- [What the task requires]:
Say how many lines in the entries below have the word "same" in them, giving only the number.

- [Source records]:

* * * * * * * * *

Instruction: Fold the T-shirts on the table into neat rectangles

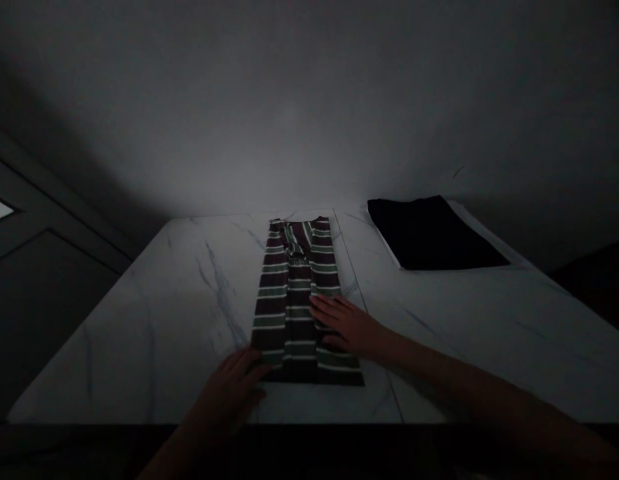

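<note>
A striped shirt (299, 320) in dark maroon, green and white lies on the table, folded into a long narrow panel with both sides turned inward. Near its far end, some bunched fabric shows in the middle. My right hand (352, 327) lies flat on the right side of the shirt, fingers stretched toward the left. At the near left corner, my left hand (238, 383) touches the shirt's edge with its fingers extended and the thumb apart, just below the hem. The light is dim, so fine detail at the fingertips is hard to see.
A folded black cloth (434, 237) with a white layer beneath it lies at the back right of the marbled white table (184, 320). A plain wall (289, 120) rises behind the table. A panelled door (49, 287) stands at the left.
</note>
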A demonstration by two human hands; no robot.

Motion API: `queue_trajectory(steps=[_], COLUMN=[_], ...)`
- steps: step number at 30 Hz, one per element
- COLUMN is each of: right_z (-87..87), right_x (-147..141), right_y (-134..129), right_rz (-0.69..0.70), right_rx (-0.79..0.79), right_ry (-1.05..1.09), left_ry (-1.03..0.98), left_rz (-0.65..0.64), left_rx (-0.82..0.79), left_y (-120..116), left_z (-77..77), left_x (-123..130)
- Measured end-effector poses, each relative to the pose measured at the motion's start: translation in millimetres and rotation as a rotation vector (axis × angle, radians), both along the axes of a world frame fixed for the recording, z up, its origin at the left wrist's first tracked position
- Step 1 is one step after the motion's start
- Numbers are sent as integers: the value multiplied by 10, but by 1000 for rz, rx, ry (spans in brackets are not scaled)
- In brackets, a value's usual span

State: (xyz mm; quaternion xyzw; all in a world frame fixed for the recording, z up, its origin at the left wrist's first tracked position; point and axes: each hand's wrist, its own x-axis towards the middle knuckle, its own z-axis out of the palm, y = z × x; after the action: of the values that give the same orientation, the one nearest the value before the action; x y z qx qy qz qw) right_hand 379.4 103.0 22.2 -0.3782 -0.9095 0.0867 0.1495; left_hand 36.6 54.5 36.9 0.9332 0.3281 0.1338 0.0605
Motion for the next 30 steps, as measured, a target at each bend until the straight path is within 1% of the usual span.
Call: queue_trajectory(steps=[3,5,7,9,12,14,16,19,21,22,24,26,28,30], right_z=[-84,-100,-92,-83,-100,-122,-127,-52,46,96,162,154,79,-24], right_x=[-8,12,9,-34,-139,-186,-193,-146,-104,-84,-44,0,43,76], right_y=[648,980,1147,1130,870,666,518,387,250,141,-159,-497,-769,-904], right_rz=[-100,-136,-159,-196,-222,-180,-119,-76,-46,-10,79,126,68,-28], right_rx=[1,-8,-4,25,73,77,51,-14,-63,-95,-170,-229,-220,-159], right_ry=[-74,-95,-94,-79,-54,-49,-52,-25,13,24,24,8,14,37], left_ry=[-46,-73,-92,-88,-63,-49,-27,38,70,80,93,106,103,89], left_rz=[-14,-45,-81,-97,-93,-99,-96,-57,-30,-25,-32,-48,-52,-49], left_rx=[8,-1,-21,-46,-72,-73,-82,-71,-14,22,87,137,174,190], left_y=[22,52,79,101,123,134,144,164,180,187,201,213,233,271], left_z=[-26,-12,14,39,65,73,69,36,2,-14,-34,-36,-22,4], left_x=[9,17,16,8,-9,-17,-20,-11,-2,2,9,21,51,104])
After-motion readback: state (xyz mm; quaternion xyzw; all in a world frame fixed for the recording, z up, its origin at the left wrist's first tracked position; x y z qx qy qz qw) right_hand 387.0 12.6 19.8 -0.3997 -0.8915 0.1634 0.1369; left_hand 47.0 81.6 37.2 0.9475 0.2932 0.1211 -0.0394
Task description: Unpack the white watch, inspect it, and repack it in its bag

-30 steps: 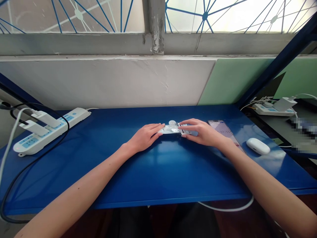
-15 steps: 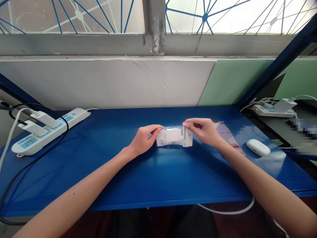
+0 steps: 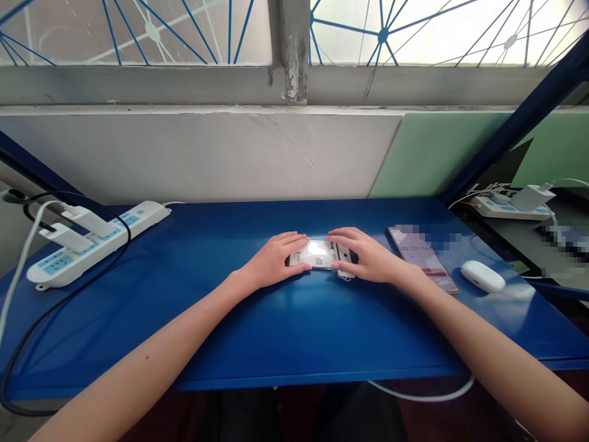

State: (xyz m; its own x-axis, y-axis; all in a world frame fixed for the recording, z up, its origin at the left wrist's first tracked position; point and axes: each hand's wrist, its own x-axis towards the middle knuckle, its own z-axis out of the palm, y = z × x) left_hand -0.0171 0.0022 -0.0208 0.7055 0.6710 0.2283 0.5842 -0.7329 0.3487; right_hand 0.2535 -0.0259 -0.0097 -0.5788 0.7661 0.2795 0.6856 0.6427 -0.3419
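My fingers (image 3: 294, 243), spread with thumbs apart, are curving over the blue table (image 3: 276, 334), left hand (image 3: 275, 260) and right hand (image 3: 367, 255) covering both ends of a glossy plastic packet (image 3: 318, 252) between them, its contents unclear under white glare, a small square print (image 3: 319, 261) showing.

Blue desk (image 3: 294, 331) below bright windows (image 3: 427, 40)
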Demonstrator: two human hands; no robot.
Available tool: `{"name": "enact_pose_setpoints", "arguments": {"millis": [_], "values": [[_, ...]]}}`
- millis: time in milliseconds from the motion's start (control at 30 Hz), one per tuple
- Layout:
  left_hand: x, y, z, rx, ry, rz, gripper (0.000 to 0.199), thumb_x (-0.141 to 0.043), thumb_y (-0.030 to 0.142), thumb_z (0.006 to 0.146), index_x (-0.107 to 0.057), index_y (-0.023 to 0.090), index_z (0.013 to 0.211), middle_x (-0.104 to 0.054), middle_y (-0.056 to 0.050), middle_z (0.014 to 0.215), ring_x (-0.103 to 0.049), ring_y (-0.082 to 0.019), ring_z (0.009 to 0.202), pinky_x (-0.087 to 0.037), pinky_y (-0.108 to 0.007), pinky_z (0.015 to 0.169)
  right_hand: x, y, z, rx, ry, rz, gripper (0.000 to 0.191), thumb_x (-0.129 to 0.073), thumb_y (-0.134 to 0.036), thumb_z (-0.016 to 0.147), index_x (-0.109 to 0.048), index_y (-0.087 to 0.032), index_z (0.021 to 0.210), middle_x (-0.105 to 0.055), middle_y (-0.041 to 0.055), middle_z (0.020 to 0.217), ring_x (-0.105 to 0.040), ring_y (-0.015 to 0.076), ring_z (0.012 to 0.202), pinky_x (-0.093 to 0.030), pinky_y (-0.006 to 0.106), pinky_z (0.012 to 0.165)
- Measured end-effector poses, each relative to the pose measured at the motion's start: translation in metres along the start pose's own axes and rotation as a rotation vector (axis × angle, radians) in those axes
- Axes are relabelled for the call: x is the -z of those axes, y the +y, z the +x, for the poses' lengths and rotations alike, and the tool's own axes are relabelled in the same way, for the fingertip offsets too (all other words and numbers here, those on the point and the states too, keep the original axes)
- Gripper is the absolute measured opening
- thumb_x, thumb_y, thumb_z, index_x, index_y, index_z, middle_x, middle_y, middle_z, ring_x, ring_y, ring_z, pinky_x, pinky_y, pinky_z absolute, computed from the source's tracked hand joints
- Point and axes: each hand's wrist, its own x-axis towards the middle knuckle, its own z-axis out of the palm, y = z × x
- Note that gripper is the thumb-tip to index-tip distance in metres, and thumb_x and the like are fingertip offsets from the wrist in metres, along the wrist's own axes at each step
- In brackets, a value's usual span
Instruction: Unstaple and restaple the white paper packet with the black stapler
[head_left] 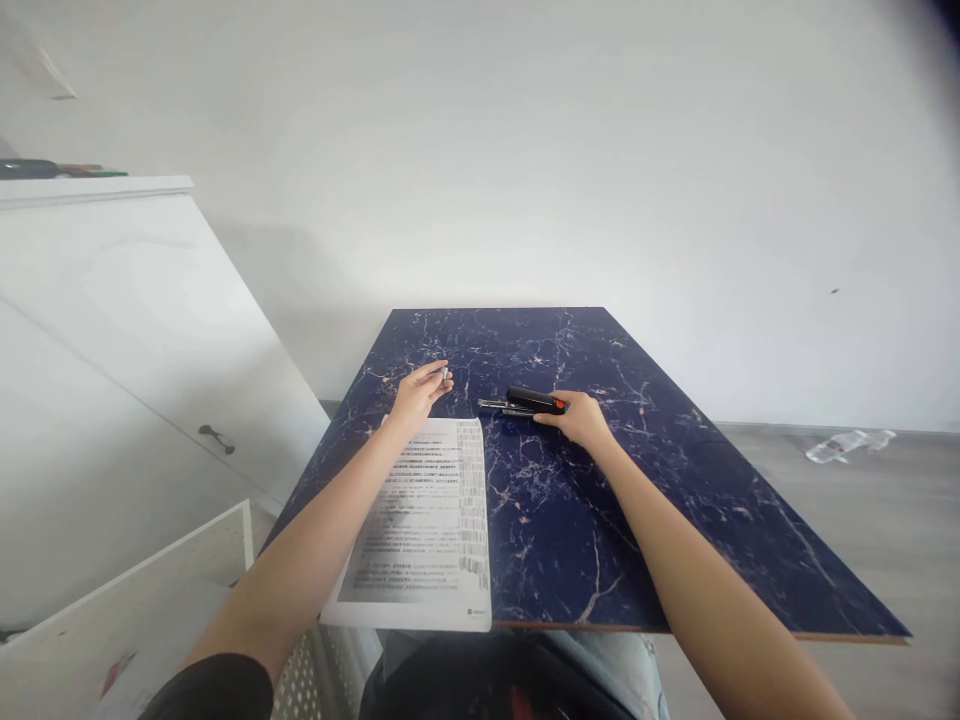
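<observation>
From where I stand, the black stapler (pixel 531 400) sits over the dark blue marbled tabletop (pixel 555 560), just past the far right corner of a printed sheaf (pixel 420 540), its metal end pointing left across the person's front. The right hand (pixel 585 418) has it by the rear, near an orange spot, and I'd guess that hold is meant to steady the body while leaving the metal parts free for the other hand to get at. Those parts poke out beyond the black cover, so the stapler looks to me as if it has been pulled apart a little; whether it rests on the surface or is slightly lifted I can't tell. The sheaf lies flat by the near edge, under the left forearm, seemingly kept aside so the stapler has bare room around it. As for the grip, the right one is wrapped closed, thumb on the near side and fingers on the far side. The left hand (pixel 418 395), raised past the sheaf's far edge, has its fingertips pinched together on a small pale piece (pixel 445 373), the gap between them no wider than the piece itself; it's too small for me to say what it is.
</observation>
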Motion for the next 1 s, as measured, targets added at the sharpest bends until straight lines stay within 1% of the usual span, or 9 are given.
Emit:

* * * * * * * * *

- [Answer section]:
2